▸ Activity:
Look through the listing below, and wherever a line has the string "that", pull it out.

◇ ◇ ◇

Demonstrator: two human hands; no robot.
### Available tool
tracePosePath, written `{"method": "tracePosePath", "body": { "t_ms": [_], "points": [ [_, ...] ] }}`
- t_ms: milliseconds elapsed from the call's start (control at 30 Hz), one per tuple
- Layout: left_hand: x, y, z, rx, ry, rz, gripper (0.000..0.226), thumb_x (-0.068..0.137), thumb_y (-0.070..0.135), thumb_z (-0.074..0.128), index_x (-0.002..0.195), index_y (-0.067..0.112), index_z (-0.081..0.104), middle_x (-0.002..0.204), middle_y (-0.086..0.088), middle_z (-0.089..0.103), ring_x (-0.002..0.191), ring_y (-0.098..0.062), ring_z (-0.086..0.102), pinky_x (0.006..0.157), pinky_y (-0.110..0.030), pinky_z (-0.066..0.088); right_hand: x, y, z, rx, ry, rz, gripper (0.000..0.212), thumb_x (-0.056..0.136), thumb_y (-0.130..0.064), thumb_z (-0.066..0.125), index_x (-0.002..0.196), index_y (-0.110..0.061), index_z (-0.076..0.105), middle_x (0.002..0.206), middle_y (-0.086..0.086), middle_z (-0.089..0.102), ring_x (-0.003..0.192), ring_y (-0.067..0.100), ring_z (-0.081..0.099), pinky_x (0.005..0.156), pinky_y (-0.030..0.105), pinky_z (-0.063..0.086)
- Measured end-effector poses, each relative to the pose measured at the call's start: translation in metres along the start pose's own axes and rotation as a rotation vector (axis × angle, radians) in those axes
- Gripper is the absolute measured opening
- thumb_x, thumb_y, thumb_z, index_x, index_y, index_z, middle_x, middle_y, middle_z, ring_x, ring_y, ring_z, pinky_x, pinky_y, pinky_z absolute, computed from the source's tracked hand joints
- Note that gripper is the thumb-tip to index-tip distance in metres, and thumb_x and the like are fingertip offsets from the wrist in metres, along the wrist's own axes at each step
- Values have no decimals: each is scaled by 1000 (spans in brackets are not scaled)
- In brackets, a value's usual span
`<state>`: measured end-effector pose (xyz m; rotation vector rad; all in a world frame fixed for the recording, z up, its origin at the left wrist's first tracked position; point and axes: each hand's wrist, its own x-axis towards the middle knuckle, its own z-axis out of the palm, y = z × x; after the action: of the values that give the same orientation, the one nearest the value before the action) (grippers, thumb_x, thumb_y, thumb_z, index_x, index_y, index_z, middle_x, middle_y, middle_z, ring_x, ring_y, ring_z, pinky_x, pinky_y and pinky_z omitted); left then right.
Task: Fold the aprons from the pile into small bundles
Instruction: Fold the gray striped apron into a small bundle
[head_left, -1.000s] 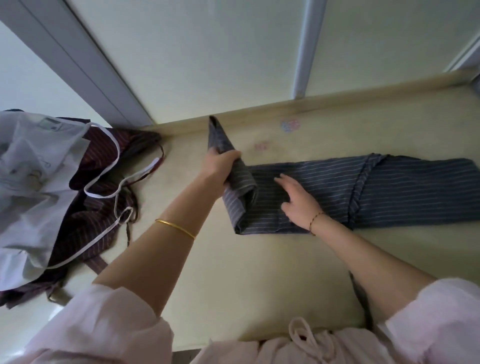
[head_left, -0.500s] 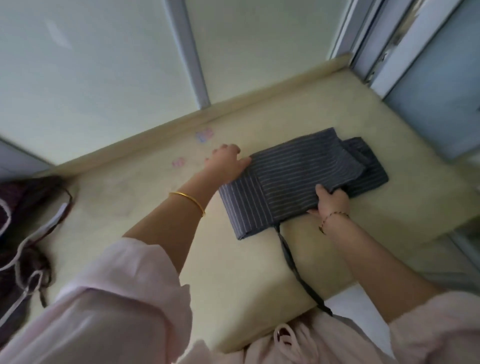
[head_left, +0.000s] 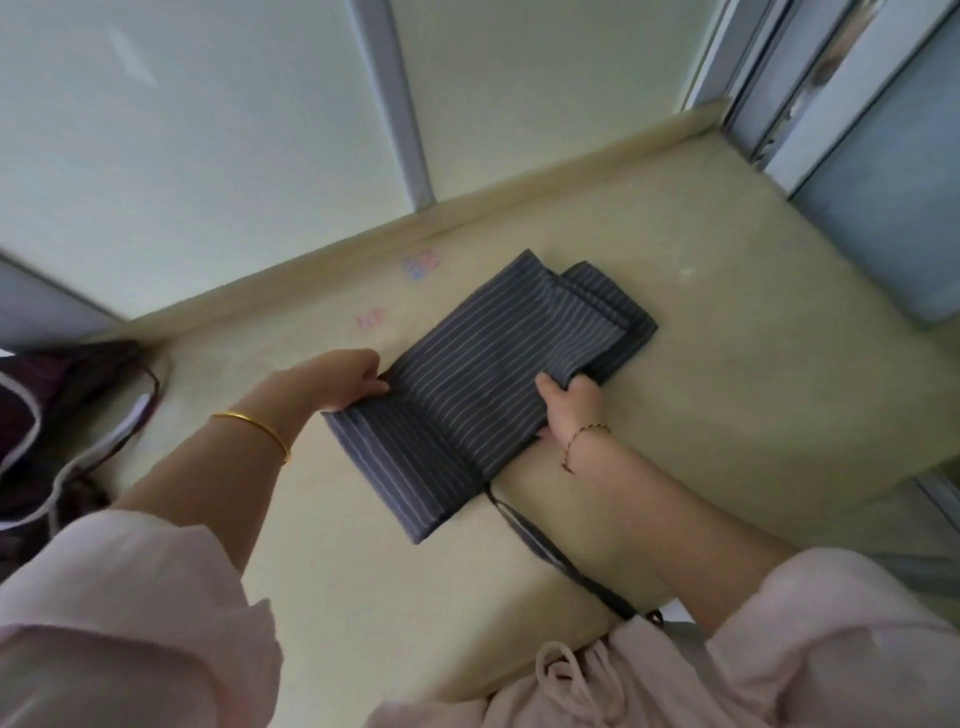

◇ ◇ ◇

▸ Task answer:
- Note that gripper is the thumb-tip to index-tip distance in metres, and thumb_x and the like are fingertip offsets from the wrist in metres, along the wrist's own axes at each step
`<state>`: measured end-effector pose (xyz m; rotation vector rad; all in a world frame fixed for the recording, z up, its origin at the left wrist's first tracked position; point and axes: each hand's wrist, its own x-axis towards the middle knuckle, its own z-axis out of the palm, y = z × x; after the action: of the values that give the same orientation, the one nearest the value before the action) (grippers, thumb_x, thumb_y, thumb_z, index_x, index_y, index_z, middle_x, middle_y, middle_z, ring_x, ring_y, ring_z, pinky_x, pinky_y and pinky_z omitted); left then right.

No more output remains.